■ DIRECTIONS FOR THIS TASK ■
Print the data below exactly, but only the lines from the one containing "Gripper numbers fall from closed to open" down to the one containing "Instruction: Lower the", inclusive.

■ EXERCISE MATERIAL ■
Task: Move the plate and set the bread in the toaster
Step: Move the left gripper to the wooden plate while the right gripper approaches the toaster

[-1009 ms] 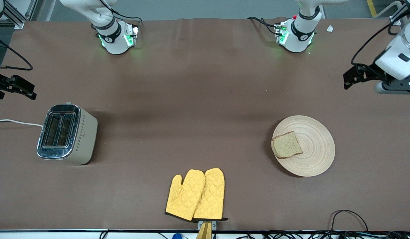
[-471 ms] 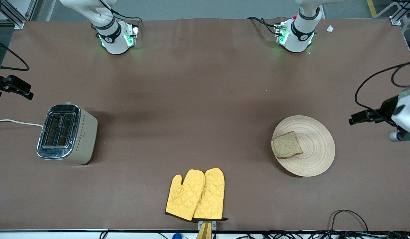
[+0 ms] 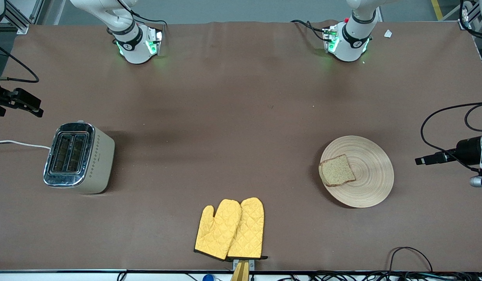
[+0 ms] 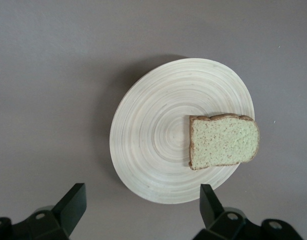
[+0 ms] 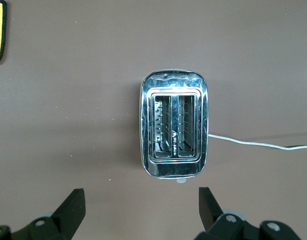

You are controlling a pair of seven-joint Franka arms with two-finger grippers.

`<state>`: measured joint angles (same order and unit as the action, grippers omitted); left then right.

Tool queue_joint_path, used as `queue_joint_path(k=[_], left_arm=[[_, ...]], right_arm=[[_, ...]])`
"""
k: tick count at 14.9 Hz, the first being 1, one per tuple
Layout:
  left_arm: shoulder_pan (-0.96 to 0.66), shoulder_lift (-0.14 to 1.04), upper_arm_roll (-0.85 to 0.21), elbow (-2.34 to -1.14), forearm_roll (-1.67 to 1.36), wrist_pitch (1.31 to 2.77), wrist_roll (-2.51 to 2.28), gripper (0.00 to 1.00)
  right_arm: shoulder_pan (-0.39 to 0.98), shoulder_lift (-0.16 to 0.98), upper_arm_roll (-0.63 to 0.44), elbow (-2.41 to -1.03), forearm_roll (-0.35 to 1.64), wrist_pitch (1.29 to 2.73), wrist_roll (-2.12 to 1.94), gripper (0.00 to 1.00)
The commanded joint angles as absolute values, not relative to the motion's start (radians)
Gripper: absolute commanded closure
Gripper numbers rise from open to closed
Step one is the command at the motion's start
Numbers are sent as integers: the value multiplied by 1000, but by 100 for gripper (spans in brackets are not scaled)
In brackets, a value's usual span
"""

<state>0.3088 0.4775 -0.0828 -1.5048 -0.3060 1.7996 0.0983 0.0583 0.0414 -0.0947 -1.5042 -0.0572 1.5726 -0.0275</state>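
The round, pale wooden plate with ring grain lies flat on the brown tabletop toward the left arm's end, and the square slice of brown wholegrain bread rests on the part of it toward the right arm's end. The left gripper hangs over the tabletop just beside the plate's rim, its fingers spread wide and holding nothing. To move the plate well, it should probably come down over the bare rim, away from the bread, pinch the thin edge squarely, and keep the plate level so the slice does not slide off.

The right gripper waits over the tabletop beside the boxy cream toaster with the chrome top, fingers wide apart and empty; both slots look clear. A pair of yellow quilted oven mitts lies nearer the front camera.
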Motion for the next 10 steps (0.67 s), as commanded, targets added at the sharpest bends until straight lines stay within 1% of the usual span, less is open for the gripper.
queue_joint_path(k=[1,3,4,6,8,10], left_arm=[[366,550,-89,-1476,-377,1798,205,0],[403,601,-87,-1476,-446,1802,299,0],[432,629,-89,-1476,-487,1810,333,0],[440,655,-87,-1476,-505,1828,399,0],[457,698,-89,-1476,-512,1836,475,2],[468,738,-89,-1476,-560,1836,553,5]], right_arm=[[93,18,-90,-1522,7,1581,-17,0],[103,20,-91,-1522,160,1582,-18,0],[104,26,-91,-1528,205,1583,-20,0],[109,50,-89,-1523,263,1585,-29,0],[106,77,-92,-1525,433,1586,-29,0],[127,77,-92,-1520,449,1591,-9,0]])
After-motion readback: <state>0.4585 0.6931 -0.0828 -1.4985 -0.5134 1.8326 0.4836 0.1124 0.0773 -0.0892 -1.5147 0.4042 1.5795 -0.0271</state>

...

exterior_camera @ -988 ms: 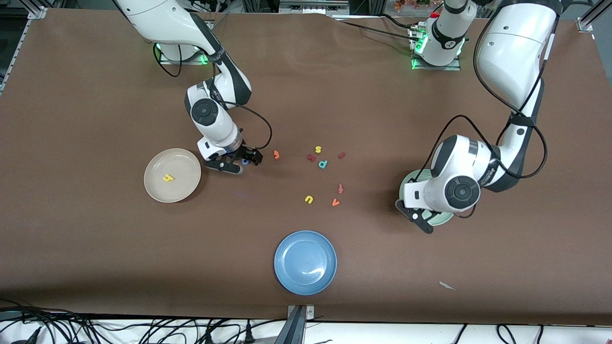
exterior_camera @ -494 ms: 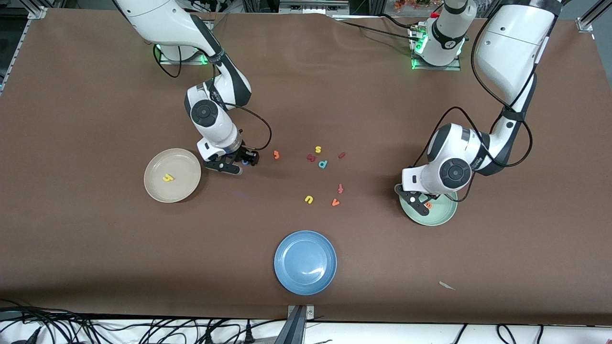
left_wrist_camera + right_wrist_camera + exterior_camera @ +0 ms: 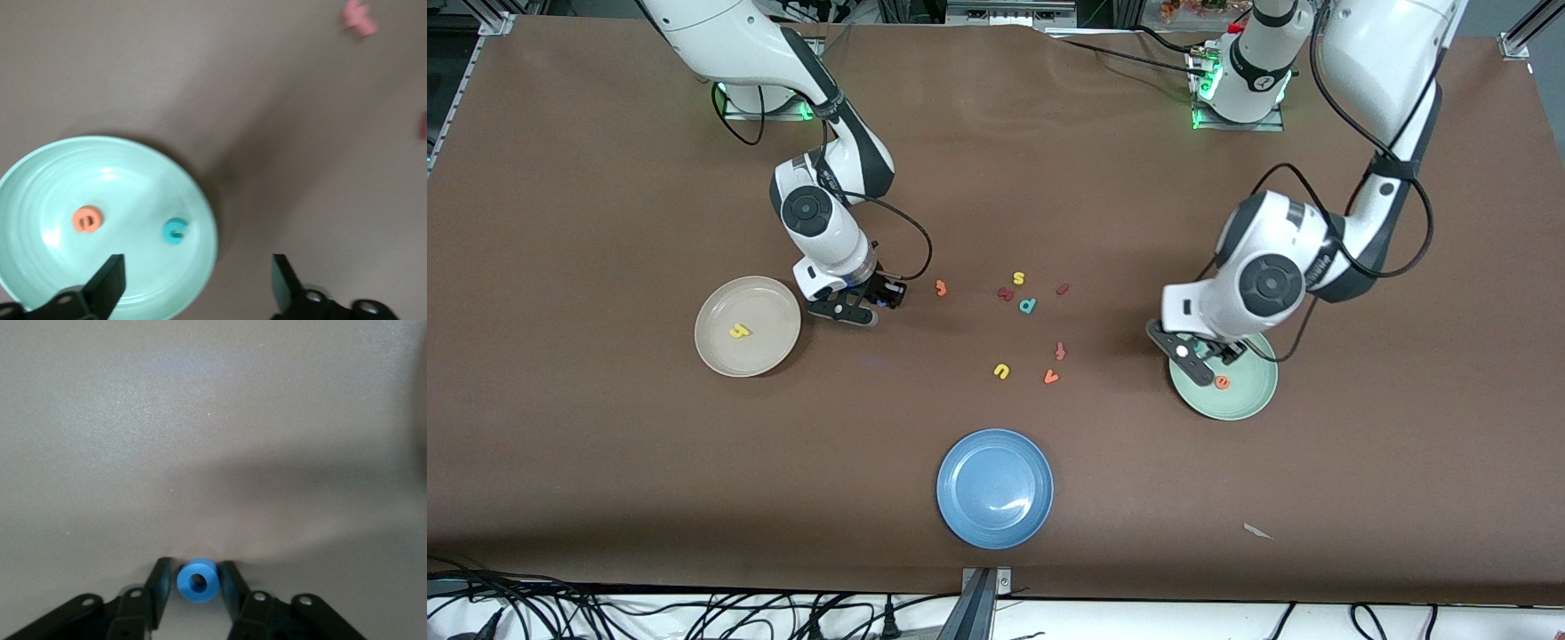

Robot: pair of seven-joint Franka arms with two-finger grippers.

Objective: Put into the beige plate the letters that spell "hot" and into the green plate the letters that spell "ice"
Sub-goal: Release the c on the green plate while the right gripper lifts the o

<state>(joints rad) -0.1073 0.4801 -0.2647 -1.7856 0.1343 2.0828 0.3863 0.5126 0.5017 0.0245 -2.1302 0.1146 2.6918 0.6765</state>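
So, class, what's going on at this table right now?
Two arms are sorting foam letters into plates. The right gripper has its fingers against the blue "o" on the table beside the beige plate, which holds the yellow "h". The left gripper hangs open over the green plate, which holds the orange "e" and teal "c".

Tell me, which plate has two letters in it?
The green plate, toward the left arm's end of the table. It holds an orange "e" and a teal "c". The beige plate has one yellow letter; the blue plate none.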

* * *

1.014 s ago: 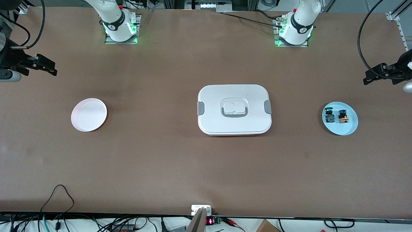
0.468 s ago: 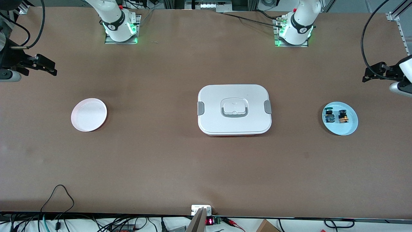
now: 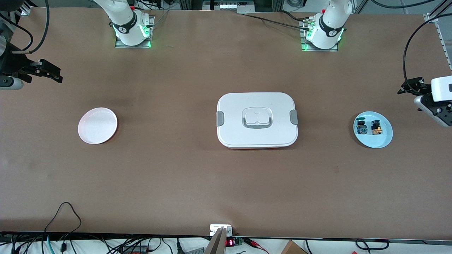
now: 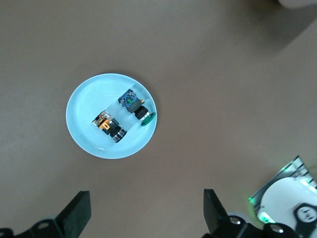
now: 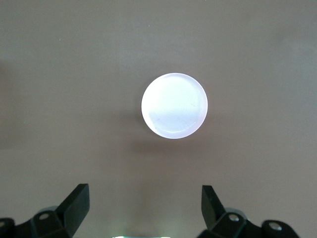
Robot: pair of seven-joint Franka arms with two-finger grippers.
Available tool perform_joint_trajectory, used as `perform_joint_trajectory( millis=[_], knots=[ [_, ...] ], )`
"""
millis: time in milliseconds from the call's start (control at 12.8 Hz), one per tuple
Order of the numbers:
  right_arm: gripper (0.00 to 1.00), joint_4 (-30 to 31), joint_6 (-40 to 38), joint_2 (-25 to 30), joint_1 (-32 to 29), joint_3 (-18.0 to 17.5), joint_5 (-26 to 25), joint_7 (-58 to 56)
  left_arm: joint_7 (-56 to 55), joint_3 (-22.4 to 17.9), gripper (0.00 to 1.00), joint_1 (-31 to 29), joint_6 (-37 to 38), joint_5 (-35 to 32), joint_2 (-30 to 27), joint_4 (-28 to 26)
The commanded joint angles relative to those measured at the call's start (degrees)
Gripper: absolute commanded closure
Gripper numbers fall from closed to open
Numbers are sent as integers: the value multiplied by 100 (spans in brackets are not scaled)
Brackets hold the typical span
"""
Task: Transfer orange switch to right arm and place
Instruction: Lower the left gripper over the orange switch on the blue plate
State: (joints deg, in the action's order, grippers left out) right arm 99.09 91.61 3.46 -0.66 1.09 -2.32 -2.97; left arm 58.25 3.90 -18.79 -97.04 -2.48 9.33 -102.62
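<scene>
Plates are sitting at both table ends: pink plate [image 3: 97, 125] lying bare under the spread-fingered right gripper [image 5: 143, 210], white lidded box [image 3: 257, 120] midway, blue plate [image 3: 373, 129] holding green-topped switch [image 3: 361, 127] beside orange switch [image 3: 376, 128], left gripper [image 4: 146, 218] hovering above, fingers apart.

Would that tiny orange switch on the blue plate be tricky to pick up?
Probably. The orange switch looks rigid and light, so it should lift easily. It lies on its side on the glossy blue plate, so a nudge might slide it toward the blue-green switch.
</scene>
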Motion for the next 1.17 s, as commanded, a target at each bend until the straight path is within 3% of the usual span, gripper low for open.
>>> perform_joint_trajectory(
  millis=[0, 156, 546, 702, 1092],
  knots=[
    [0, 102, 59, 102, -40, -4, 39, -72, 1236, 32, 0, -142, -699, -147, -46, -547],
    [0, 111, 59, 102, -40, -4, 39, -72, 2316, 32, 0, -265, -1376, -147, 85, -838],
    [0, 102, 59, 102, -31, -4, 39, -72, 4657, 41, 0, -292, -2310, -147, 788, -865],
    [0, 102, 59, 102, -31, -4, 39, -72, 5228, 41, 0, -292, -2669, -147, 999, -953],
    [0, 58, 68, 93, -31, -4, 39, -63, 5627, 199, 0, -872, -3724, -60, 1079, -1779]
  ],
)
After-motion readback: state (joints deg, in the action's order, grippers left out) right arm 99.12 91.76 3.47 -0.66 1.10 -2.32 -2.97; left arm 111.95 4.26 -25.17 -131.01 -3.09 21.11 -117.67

■ ANSWER TO THIS PROBLEM ■
Gripper numbers fall from closed to open
Numbers are sent as integers: the value multiplied by 100 (spans in brackets are not scaled)
Brackets hold the typical span
"""
Task: Transfer orange switch to right arm and place
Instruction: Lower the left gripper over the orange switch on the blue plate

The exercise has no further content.